Make sense, it's still small. Want me to remove the comment? @tungld

Yes, it's ok to remove it. Thanks!

Changed it with an explanation of why it is good to have alloca here

tungld · 2024-10-18T01:21:14Z

src/Conversion/KrnlToAffine/KrnlMatmul.cpp

-    // eventually all the refs to alloca to be register/spill access, not memory
-    // load/stores.
-    Value TmpProd = create.mem.alignedAlloca(CTmpType, BUFFER_ALIGN);
+    Value TmpProd = create.mem.alignedAlloc(CTmpType, BUFFER_ALIGN);


If it is a good practice to use alignedAlloca for scalar type, should we add a verification in create.mem.alignedAlloca that checks type would be scalar. By that way, we can avoid the situation where users call create.mem.alignedAlloca for non-scalar type.

Left for another PR.

AlexandreEichenberger · 2024-10-18T01:36:08Z

I remember we encounted segfaults because of alloca in the past and added the hoisting pass to move it outside loops. It's a pity to hear that that pass does not work with scope_alloca.

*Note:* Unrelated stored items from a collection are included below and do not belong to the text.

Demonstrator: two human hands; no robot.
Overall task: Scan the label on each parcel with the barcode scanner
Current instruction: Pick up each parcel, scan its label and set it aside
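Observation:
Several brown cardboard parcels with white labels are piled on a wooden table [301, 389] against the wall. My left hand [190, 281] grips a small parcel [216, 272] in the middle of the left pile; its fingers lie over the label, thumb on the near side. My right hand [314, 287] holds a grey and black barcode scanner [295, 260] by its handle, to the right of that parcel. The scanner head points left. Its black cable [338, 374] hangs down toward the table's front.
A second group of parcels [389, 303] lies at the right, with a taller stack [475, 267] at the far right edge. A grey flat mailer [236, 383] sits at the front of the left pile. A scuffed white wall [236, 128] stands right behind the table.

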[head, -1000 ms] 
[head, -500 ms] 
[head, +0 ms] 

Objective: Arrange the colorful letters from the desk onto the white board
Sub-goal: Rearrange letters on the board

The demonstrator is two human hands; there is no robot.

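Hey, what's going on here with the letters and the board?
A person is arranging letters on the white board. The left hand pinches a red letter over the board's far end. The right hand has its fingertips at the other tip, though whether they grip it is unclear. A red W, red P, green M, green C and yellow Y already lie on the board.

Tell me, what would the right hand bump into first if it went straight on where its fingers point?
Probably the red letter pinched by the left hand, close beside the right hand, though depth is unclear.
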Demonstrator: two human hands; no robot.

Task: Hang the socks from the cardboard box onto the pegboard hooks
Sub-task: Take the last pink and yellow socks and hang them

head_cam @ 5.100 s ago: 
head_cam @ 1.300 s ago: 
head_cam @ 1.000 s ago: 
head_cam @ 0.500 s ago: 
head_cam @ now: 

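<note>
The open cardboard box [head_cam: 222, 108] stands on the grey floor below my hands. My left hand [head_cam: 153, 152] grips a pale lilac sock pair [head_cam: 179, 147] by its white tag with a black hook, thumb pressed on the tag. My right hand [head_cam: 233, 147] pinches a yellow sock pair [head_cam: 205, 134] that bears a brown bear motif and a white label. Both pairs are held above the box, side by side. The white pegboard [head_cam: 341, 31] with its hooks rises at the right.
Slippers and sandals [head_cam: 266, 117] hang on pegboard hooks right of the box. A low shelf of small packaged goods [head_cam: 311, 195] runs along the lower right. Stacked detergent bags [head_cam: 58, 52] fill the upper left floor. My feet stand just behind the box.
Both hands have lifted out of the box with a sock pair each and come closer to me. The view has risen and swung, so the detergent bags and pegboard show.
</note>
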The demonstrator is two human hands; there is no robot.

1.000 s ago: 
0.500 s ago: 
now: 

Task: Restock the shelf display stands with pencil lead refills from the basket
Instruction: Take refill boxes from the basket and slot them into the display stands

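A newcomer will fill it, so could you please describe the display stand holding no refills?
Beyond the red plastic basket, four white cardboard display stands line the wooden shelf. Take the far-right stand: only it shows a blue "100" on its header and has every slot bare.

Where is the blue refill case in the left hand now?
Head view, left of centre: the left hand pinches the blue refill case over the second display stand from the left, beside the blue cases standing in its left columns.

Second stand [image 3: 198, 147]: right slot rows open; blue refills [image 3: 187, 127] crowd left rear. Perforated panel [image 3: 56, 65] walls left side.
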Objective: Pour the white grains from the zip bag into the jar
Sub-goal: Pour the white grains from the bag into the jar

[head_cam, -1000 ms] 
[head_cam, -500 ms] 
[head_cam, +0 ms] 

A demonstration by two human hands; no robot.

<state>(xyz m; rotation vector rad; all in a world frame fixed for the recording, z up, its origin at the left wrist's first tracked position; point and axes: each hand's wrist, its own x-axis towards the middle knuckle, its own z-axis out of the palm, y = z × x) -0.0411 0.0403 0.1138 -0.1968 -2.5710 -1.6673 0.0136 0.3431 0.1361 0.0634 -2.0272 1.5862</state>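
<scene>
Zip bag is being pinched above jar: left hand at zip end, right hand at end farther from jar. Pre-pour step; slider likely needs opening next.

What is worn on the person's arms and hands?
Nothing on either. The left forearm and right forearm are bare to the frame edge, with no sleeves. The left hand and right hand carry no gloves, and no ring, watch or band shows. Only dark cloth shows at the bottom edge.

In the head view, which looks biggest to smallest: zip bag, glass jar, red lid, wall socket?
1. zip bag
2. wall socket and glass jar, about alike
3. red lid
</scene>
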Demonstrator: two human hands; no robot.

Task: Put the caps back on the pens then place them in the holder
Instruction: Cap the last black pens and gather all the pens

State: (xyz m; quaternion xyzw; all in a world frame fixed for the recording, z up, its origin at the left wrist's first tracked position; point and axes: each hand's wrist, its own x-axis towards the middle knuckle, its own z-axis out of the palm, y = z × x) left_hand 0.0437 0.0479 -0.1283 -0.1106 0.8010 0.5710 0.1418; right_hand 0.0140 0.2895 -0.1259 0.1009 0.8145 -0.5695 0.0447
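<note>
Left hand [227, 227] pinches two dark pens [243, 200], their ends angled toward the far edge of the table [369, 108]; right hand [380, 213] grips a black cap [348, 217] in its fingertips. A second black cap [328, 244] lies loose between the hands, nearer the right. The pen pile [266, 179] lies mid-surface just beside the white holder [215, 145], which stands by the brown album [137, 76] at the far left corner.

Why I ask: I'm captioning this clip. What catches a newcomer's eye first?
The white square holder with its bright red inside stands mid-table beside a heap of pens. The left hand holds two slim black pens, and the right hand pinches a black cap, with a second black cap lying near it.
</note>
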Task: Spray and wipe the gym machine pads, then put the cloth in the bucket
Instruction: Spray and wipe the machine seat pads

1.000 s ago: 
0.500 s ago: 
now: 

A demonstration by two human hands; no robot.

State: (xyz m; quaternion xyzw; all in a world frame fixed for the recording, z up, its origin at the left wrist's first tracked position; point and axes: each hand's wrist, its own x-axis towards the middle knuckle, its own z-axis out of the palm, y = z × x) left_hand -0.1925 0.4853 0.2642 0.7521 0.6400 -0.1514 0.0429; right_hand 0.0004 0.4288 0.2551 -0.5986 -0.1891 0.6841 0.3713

scope_alloca stop the migration of alloc and alloca out of that scope. It is important for parallel regions, as having it stay in the parallel region means that each thread will get its own. So that works fine.

Now I also manually moved the case with no parallel out of the loops, just to make sure that is fine. Would you like me to check if it's really needed? That way we could have the call always inside, and if parallel is there, its blocked and otherwise it is not?

In one case, I really need it outside manually, because it was inside of an inner-loop if-then-else. So by having it outside of the if-then-else (allocating in all case), it allows it to migrate to the outside.

…ger/onnx-mlir into fix-alloca-v1

Signed-off-by: Alexandre Eichenberger <[email protected]>

AlexandreEichenberger · 2024-10-18T02:31:37Z

Responded to comments, and removed the placement of most "alloc" before/inside the main loop depending on parallel. Placing it inside works in both cases. If its parallel, it remains inside because of the inserted scope_alloca; if its sequential, then there is no scope and it naturally migrate outside the main loop.

tungld · 2024-10-18T02:33:43Z

If its parallel, it remains inside because of the inserted scope_alloca; if its sequential, then there is no scope and it naturally migrate outside the main loop.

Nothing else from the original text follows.